# AK sight advice



## Tiberius (Mar 18, 2012)

I've got an AMD65 with a quad rail that I'm interested in mounting a red dot on. My problem is that there's not a ton of good information out there that seems to be helpful. Does anyone have any experience with optics for AKs? Is it really even worth it? I don't want to buy something that's going to require almost constant re-zeroing but I also can't really afford to spend an obscene amount of money. Anyone have any advice on the subject?


----------



## Firefishvideo (Jul 1, 2010)

I have a quick detatch mount with a Nikon Prostaff BDC scope. Works great, stays zero'd even after re-mounting. Probably more scope than you would need for an AK, but I can reliably pop sporting clays as 130yard with it ....so I would trust it for hunting. You will need a scope that can handle a lot of abuse.
As far as "is it worth it?" ....depends on the weapon. If it is good to 2 MOA or less then I think yes! ...I LOVE mine. .....don't always shoot with it on , but eventually the skeet on the back burm taunt me into installing the scope and eradicating them.


----------



## TheCarver (May 5, 2011)

Firefishvideo, Where did you pick up the side mount, an do you remember what it sells for. I been told they are much more accurate than the dust cover style. Thanks ole Carver


----------



## rsekerka73 (Jun 17, 2009)

*Iron Sites*

All my AK's have been dead on just using the old Iron Sites to about 75 to 100 yards. I really haven't had a need to shoot them any further.. Save your cash for somthing else..

Robert


----------



## Firefishvideo (Jul 1, 2010)

TheCarver said:


> Firefishvideo, Where did you pick up the side mount, an do you remember what it sells for. I been told they are much more accurate than the dust cover style. Thanks ole Carver


http://www.midwayusa.com/product/99...picatinny-style-double-rail-mount-ak-47-matte
$38.49 ....Cheap, but works great! Just check the adjustment screw once in a while to keep it locked down tight.:thumbsup:


----------



## Firefishvideo (Jul 1, 2010)

rsekerka73 said:


> All my AK's have been dead on just using the old Iron Sites to about 75 to 100 yards.
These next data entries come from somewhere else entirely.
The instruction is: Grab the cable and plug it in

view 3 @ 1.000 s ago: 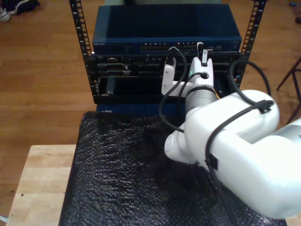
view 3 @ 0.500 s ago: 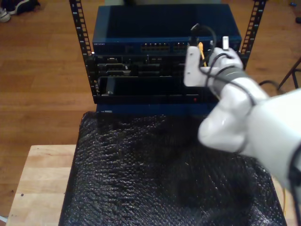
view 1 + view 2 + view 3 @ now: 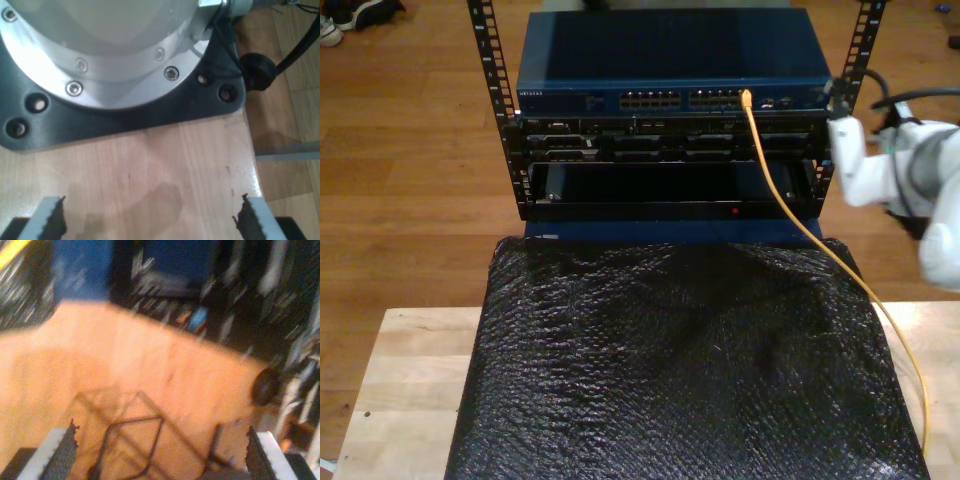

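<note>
Exterior view: yellow network cable seated in a port of the blue network switch at about one o'clock from frame centre, then trailed down over the black bubble-wrap mat toward five o'clock. White arm stood off at three o'clock, apart from the cable. Plugging judged done.

First wrist view: my first gripper hung over a pale wooden tabletop, fingers spread wide with nothing between, a round metal arm base at twelve o'clock.

Second wrist view: heavily blurred; my second gripper over the wooden floor, fingers apart and empty.

Cable judged light, limp and thin; clear plug brittle at its latch. Best gripped on the jacket just behind the plug.
</note>
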### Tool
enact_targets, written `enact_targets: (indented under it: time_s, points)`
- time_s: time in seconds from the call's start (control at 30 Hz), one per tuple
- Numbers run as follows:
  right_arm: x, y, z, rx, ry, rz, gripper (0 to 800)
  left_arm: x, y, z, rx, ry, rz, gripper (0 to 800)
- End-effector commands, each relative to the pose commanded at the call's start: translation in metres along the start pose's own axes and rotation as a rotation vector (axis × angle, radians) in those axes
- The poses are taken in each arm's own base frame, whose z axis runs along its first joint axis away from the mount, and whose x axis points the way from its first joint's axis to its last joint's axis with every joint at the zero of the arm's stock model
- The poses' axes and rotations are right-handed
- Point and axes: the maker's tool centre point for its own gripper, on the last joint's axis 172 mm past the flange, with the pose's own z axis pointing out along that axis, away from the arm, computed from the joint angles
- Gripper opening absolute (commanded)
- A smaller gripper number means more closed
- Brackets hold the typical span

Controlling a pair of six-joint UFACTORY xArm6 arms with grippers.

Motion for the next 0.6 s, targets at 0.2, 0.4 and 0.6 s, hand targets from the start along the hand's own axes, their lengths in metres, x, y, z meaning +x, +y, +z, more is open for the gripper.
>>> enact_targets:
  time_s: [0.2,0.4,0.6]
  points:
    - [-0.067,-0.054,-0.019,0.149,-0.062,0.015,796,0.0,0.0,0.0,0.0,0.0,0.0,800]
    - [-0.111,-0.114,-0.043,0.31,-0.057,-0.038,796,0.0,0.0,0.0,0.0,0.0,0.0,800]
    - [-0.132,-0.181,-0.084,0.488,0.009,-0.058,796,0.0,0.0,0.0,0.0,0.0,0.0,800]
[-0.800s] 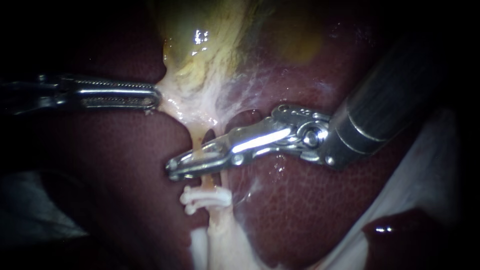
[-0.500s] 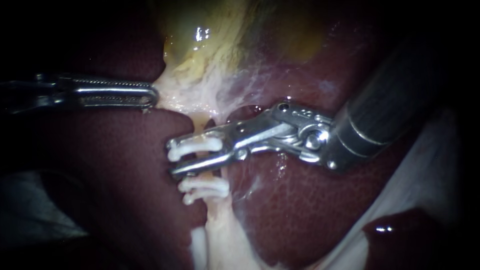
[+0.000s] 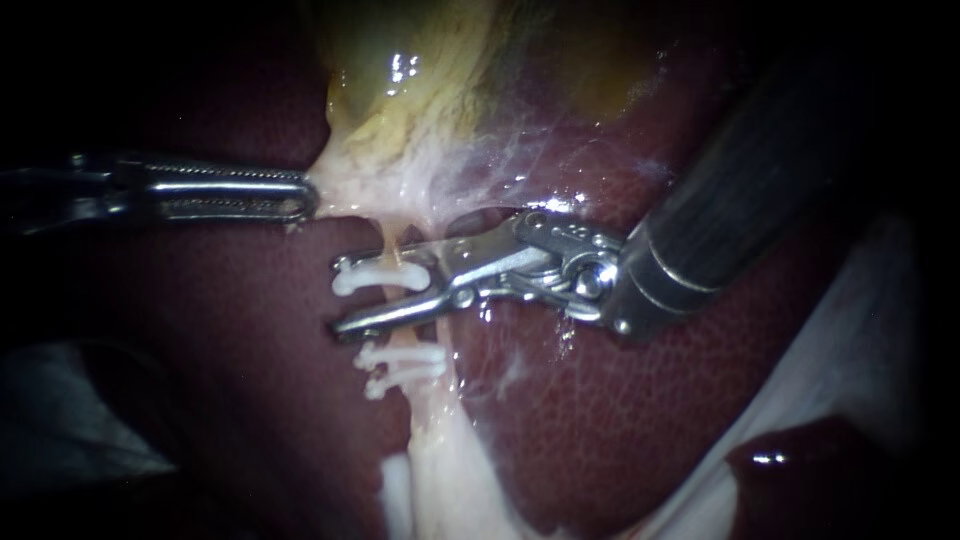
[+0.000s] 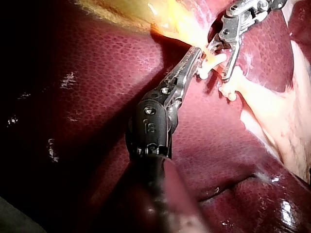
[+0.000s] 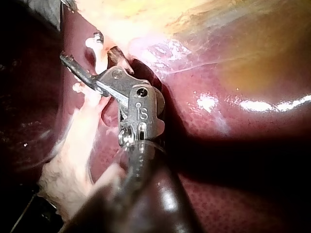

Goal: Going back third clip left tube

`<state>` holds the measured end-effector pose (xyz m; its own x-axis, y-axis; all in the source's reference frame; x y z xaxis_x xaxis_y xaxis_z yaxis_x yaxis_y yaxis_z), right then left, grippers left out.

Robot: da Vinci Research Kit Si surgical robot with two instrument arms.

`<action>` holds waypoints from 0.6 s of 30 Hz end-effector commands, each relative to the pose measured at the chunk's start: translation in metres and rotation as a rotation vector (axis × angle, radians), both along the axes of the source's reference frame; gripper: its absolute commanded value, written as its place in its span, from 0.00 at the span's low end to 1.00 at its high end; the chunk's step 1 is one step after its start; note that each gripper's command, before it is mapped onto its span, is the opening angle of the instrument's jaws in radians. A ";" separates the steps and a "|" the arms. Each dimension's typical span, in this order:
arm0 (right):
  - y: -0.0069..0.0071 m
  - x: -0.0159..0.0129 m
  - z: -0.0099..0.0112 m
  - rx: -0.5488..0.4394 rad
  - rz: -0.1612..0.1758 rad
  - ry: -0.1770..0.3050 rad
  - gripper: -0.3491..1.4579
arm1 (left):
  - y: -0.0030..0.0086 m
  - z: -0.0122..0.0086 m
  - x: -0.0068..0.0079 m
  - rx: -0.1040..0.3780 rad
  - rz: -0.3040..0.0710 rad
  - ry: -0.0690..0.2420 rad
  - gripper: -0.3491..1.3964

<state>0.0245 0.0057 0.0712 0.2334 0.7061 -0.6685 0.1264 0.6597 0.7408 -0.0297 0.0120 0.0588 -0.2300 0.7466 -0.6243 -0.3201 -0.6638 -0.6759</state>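
Claw of right instrument point(image 3: 342, 296) gapes around clipped tube point(image 3: 392, 243) over glistening liver point(image 3: 580, 420).

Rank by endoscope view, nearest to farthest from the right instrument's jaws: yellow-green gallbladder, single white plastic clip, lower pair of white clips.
1. Single white plastic clip: between the right instrument's open jaws.
2. Lower pair of white clips: just below.
3. Yellow-green gallbladder: far above.

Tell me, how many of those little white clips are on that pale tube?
3. The upper clip sits on the tube at the right instrument; two lower clips lie close together just beneath. More could be hidden.
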 end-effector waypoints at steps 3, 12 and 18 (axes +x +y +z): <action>0.0000 -0.0003 0.0003 0.028 0.007 -0.035 0.47 | 0.0000 0.0000 0.0000 -0.001 0.000 0.000 0.00; -0.0002 -0.0008 0.0005 0.117 0.035 -0.116 0.47 | -0.0002 -0.0001 -0.0001 -0.001 0.000 0.000 0.00; -0.0010 -0.0014 0.0009 0.201 0.036 -0.216 0.46 | -0.0002 -0.0002 -0.0001 -0.001 0.000 0.000 0.00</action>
<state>0.0230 0.0045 0.0721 0.3334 0.8355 -0.4368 -0.0820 0.4872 0.8694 -0.0297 0.0117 0.0586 -0.2300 0.7461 -0.6249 -0.3202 -0.6643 -0.6754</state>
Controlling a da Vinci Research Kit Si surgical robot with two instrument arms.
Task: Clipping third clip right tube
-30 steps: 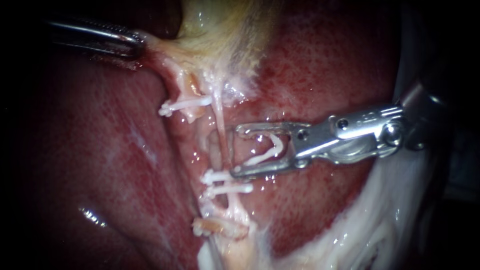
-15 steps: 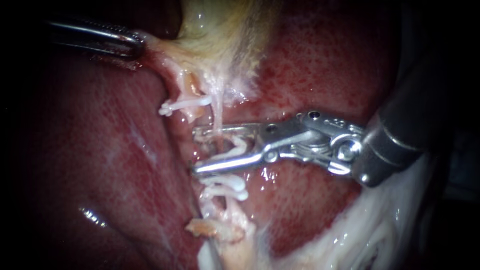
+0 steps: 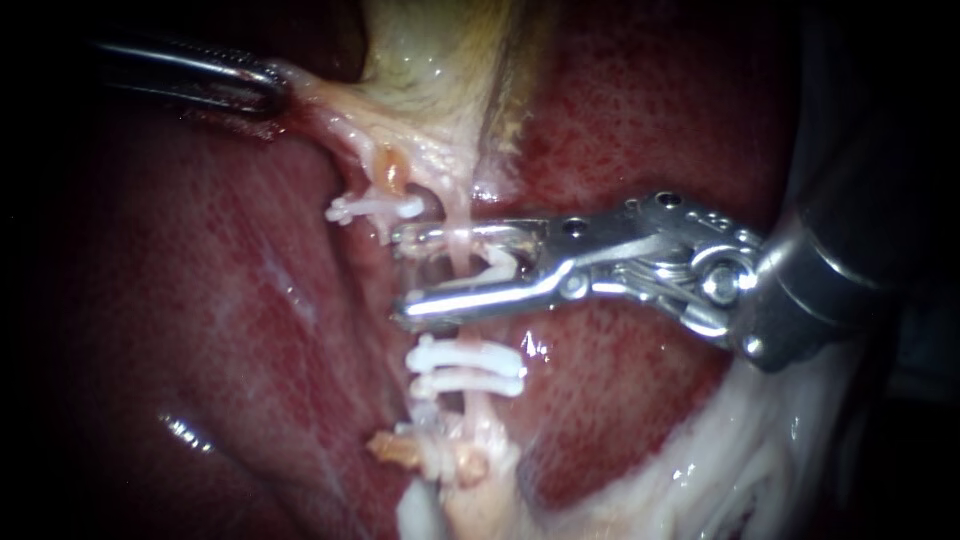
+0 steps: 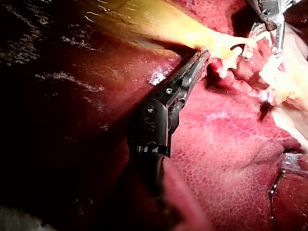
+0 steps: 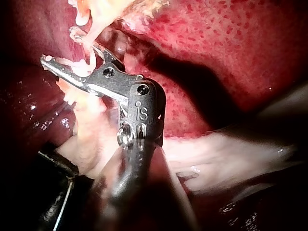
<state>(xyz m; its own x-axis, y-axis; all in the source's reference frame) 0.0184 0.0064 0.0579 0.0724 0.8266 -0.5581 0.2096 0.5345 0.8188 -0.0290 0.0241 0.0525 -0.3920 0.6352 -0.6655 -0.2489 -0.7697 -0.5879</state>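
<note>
In the endoscope view the right tube (image 3: 458, 255) runs down from the yellowish gallbladder (image 3: 440, 70) over the red liver (image 3: 230, 300). My right instrument (image 3: 402, 270) reaches in from the right. Its jaws stand apart astride this tube and carry a white clip (image 3: 497, 266) between them. Two white clips (image 3: 465, 368) sit on the same tube just below the jaws. One more clip (image 3: 375, 208) crosses the left tube. My left instrument (image 3: 262, 85) is shut on pale tissue at the gallbladder's edge, also seen from the left wrist (image 4: 199, 55). The right wrist view shows the tube (image 5: 89, 53) between the jaws (image 5: 60, 45).
White fatty tissue (image 3: 720, 460) lies under the right instrument's shaft. A frayed, orange-tinged tissue stump (image 3: 400, 450) hangs below the two lower clips. Liver surrounds the tubes on both sides.
My right instrument slid left until its jaws straddled the tube, then moved up the tube, away from the two lower clips. The left instrument has held still.
</note>
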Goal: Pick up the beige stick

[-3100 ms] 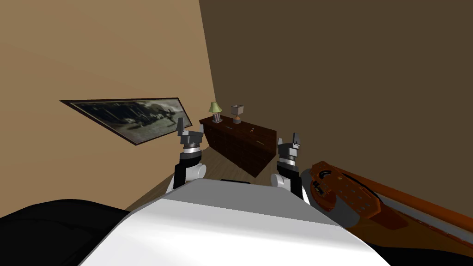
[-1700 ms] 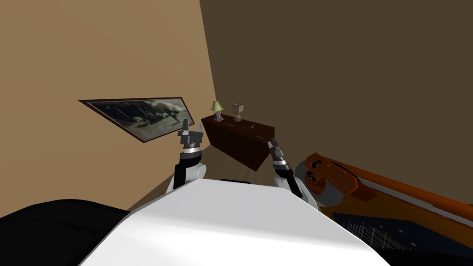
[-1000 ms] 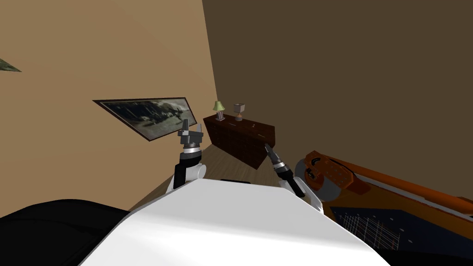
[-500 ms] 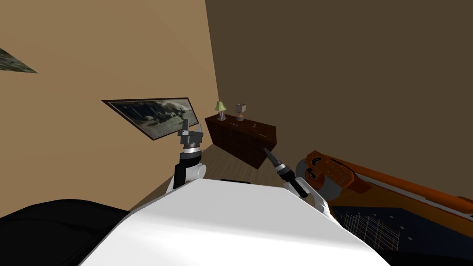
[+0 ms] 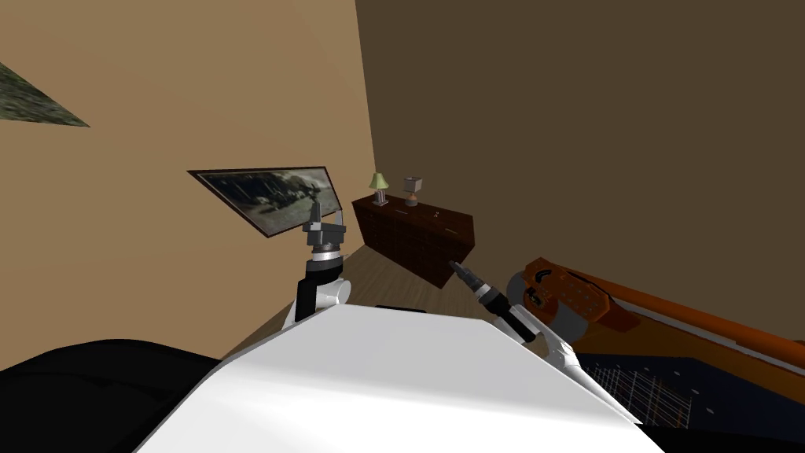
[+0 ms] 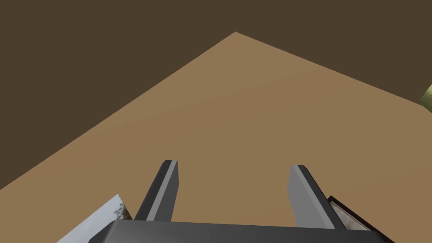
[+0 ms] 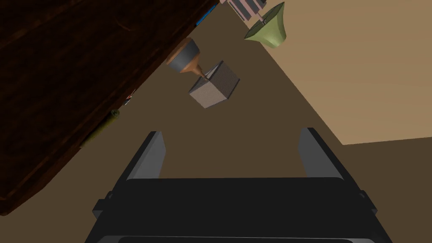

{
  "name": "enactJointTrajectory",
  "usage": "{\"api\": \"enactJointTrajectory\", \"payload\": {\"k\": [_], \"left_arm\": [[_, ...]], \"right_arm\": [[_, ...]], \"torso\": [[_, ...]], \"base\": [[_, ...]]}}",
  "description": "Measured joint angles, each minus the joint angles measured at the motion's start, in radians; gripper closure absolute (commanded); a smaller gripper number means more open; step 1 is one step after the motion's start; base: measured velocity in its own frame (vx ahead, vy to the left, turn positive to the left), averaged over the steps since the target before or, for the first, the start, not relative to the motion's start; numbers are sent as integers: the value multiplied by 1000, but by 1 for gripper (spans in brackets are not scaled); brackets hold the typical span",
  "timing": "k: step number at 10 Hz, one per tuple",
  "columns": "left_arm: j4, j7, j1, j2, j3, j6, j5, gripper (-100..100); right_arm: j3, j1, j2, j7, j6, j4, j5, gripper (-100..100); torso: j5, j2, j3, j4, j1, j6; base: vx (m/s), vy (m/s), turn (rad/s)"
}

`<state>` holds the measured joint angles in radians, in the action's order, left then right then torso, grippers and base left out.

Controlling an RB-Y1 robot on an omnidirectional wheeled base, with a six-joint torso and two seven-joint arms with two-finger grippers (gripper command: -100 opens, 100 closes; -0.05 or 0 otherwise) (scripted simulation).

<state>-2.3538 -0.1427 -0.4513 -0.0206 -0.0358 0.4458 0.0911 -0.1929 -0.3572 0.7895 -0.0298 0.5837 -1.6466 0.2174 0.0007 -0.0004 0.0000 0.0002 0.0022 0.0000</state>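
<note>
**Right wrist view.** The dark brown dresser (image 7: pixel 63 84) has a top with visible wood grain. The beige stick (image 7: pixel 100 130) is thin, straight and olive-beige. It lies flat on that top near its edge, off to the side of one finger of the right gripper (image 7: pixel 233 131) and not between the two. The gripper's blades stand wide apart and hold nothing. Farther along the top stands a grey lamp (image 7: pixel 213 84) with a cube-shaped, finely textured shade on a copper-toned waisted base. Beyond it is a green lamp (image 7: pixel 268 29) with a smooth flared shade. A small red-and-white item lies near the stick; it is too small to identify.

**Head view.** This view adds the dresser's front — a grid of small panels — at centre frame against the dark brown wall, on a pale plank floor (image 5: pixel 377 275). The stick is too small to make out here. The right arm points at the dresser's near corner. An orange-brown piece (image 5: pixel 578 297) with rows of holes sits at lower right.

**Left arm.** The left gripper (image 6: pixel 234 165) is raised centre-left, before a dark-framed picture (image 5: pixel 271 197) on the tan wall. Its wrist view shows the blades parted and empty.
</note>
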Motion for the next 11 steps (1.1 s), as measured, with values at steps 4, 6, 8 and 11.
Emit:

I really haven't had a need to shoot them any further.. Save your cash for somthing else..
> 
> Robert


 Very nice collection!
Some people are deadly with iron sights.....I'm O.K. ....have more time on a Scope and its easier for me to see EXACTLY where I am aiming + no need for a spotting scope to see the holes in the target.


----------



## TheCarver (May 5, 2011)

Thanks Firefish, Robert knows we met,, Us older farts sometimes like optics for a choice on one now an then. Guesstamateing the heart shot on a hog can make ya linger till there is no shot to take. An yes nice Ks brother, I like to trade up on a good Mac or Milled K, ole Carver


----------



## Gravity3694 (May 10, 2011)

A dog leg rail is also a nice option.

If your going to mount a red dot you could also get a get a railed gas tube.


----------



## Firefishvideo (Jul 1, 2010)

I was unfamiliar with the amd65 , but after looking it up....I would say that with the VERY SHORT barrel, I would NOT expect it to be accurate at long range. .....so the only reason to add optics would be for fast sight aquisition....so a holo sight......
The problem with that is...at least in my limited experience ....is that the ones that work on heavy recoil weapons are expensive and large. The killer for me is that they also mount fairly high and that really screws with your aiming elevation....If you sight the rife in for 50 yards....and need to shoot any reasonable distance closer or farther...you will change your point of impact by inches or more . Of course you can calculate the difference , but then you loose the advantage of speed for which you installed the optic.
That weapon was built for a specific purpose....and is probably already in its most functional form. I would just get a .22 lr and a scope to plink with for fun..:thumbup:


----------



## kenny senter (Mar 20, 2009)

Carver,
I've got one you can buy locally for $30...or 2 boxes of .45acp


----------



## TURTLE (May 22, 2008)

TheCarver said:


> Firefishvideo, Where did you pick up the side mount, an do you remember what it sells for. I been told they are much more accurate than the dust cover style. Thanks ole Carver


*I bought a reciever cover with the rail built in that just pops on that I like better then the side mount on my Saga, it does not move and was easy to install. I use mine for more short rage plinking so I put a 4x magnified red dot on top that works great.*


----------